Friday, July 10, 2009

The Worshippers Box.

I have been talking a bit with Christians on various blogs and such and have noticed certain differences in the way they think and the way I do. I don't say this so much to insult them but more to point out that the atheist/theist divide may be as much about barriers to communication as it is about knowledge and education.

One thing I have noticed is the definition of evidence. To a worshiper, faith comes first. So from the perspective of faith, anything that might support their worship is evidence no matter how vague. That is why, many of them will with complete sincerity point to a few, short references to early Christians and their practices as proof that their man god was real. They also take a, clearly forged passage added to the works of the scholar Josephus as proof of the existence of Christ. To a believer this is sensible and they see non believers like myself as being stubborn fools for not recognizing it. To me however all of the references put together, including the gospels, at the very best prove that there was a man named Yeshua, who led a cult. He was executed for heresy, his followers founded a very successful religion and eventually wrote a bunch of stories about him that they may or may not have believed to be true. There are no historical witnesses who actually document miracles and resurrections. There were many scholars and commentators at the time who very likely would have commented on a man raising the dead, curing plague victims and the blind, performing powerful magic and rising from the dead himself. This video gives a list of such scholars that failed to notice these supposed miracles and also gives a case against the sources who do. It is not definitive but certainly useful and interesting.

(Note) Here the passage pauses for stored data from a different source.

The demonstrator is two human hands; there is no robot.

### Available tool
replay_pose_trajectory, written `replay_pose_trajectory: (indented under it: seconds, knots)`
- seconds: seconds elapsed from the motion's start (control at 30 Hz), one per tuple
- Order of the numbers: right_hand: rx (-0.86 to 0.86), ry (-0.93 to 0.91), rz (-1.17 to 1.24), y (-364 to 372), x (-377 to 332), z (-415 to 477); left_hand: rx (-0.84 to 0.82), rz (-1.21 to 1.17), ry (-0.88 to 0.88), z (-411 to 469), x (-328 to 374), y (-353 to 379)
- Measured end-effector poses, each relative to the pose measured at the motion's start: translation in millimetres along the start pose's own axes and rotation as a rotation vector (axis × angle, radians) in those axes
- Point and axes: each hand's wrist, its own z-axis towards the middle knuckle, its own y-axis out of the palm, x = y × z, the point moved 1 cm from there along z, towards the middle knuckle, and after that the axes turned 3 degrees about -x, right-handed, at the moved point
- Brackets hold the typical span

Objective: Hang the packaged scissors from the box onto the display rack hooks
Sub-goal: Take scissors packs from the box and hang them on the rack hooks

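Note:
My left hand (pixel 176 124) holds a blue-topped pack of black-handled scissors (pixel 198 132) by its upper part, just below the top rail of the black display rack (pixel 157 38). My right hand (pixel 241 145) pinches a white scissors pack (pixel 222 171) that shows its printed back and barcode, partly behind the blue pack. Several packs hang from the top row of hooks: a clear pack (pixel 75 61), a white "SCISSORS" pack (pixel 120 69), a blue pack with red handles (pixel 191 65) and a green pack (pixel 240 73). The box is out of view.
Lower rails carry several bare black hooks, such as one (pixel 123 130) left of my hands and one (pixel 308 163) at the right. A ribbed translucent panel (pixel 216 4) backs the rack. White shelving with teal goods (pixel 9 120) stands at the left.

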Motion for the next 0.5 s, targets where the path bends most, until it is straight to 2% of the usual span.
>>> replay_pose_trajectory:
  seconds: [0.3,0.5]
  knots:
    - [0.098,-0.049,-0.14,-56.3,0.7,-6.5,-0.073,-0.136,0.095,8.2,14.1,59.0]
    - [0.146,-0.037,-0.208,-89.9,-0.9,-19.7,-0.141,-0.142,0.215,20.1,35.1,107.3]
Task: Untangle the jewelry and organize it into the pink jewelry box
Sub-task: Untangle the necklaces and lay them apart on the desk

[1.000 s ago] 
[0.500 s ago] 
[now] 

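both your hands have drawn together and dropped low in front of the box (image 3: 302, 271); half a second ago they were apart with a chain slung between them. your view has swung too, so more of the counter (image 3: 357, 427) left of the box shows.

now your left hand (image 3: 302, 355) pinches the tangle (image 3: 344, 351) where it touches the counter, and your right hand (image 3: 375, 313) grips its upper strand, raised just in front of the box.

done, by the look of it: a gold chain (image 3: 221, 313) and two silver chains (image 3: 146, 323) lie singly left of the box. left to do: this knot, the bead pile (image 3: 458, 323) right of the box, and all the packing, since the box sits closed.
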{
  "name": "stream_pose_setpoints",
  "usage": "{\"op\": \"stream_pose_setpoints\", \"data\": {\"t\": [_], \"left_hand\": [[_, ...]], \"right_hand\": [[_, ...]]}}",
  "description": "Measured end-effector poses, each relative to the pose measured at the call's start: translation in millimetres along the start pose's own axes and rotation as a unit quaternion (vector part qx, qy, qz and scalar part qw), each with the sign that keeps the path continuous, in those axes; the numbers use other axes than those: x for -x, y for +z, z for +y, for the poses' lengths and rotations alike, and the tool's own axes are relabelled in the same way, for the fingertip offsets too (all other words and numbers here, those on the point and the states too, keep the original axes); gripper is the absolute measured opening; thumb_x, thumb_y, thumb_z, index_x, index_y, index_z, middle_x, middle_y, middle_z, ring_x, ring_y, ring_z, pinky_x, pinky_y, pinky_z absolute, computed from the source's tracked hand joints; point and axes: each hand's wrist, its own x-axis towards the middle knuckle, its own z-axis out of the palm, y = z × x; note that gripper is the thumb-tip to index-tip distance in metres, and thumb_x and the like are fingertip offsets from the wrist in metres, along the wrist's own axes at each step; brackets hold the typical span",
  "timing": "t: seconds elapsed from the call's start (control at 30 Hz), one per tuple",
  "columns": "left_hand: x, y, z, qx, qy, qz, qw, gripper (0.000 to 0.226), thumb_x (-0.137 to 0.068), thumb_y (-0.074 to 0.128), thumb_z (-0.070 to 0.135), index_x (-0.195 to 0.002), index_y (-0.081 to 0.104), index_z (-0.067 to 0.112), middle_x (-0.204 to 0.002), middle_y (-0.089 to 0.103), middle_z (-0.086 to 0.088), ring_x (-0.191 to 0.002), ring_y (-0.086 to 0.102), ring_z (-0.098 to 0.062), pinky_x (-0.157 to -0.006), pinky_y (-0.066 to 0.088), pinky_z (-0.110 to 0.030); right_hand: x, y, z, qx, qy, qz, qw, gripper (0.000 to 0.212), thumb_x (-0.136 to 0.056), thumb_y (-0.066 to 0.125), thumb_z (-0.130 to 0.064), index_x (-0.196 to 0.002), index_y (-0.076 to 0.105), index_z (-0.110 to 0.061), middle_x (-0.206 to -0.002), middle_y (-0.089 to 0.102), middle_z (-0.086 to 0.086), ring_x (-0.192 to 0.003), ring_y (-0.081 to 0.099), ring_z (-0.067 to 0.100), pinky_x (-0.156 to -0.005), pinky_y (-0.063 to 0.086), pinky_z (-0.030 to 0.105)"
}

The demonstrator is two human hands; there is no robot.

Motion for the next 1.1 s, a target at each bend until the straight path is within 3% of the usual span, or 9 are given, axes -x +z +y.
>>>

The other trait I have seen that distinguishes the believers mindset from the non believer is that the believer sees the world as being about worship. I have seen many Christians have an incredibly difficult time believing that someone doesn't worship something. Even if you can convince them that you don't secretly believe in their god and just pretend not to because you love to sin, they will still act as though you worship someone. Charles Darwin is a favorite. Christians love to call us evolutionists and act as though we worship Darwin. They go to great lengths to impunge his character, calling him a fascist and anything else they want because they want to "destroy our faith." I read a very long multi thread discussion where this one, obviously fanatical, minister had claimed that Darwin was a social pariah and womanizer. After much biographical evidence refuted that he began claiming that the ships logs of the HMS Beagle had the captain recording that Darwin was a habitual hash smoker. Eventually a great deal of research, culminated in proving he was a liar and that there was no such reference, he then claimed Richard Dawkins had hidden away those portions of the log books. You get the idea. Anyway even though we had fun disputing him, chastising him for bearing false witness and generally showing him to be a loon and a liar, we didn't need to. If Darwin were all of those things...so what? It wouldn't change his theory, it wouldn't change all of the work that had been done since, it wouldn't make his work less important. I have also been accused of worshiping professor Dawkins, and of course Satan. I think the confirmed Christian really believes such tactics will work. Not necessarily because he is stupid but because it is how he views the world working.

I think atheists often have the same problem. We in general, like evidence. I know I have a very difficult time understanding how I can present, iron clad conclusive proof of something, and have the Christian I am discussing counter with some absurd and barely comprehensible psuedo science, or even more likely a bible verse. Again I think this is not because they are necessarily less intelligent, but because evidence means different things to them. To them an insignificantly small possibility that science could be wrong about their belief, through the speed of light slowing down or radio carbon dating not working or whatever is proof that such must be the case, because it supports their religion, which they have faith is true. Likewise even the most flawless and solid case that contradicts their religion, must be false because they have faith that their stories are true so it must be the evidence that is wrong.

Evidence does get through to some believers, but I think only those who already have questions anyway. That is why I feel that the best way to truly reach out and show believers a better way is to lead by example. Live as an outspoken and public atheist. Show that you are moral and honest. Live a good life and show that faith is not necessary for virtue or happiness. I think this will create more doubts than a million pieces of evidence. If you want a person to abandon a lifestyle, it would be helpful to offer a better one.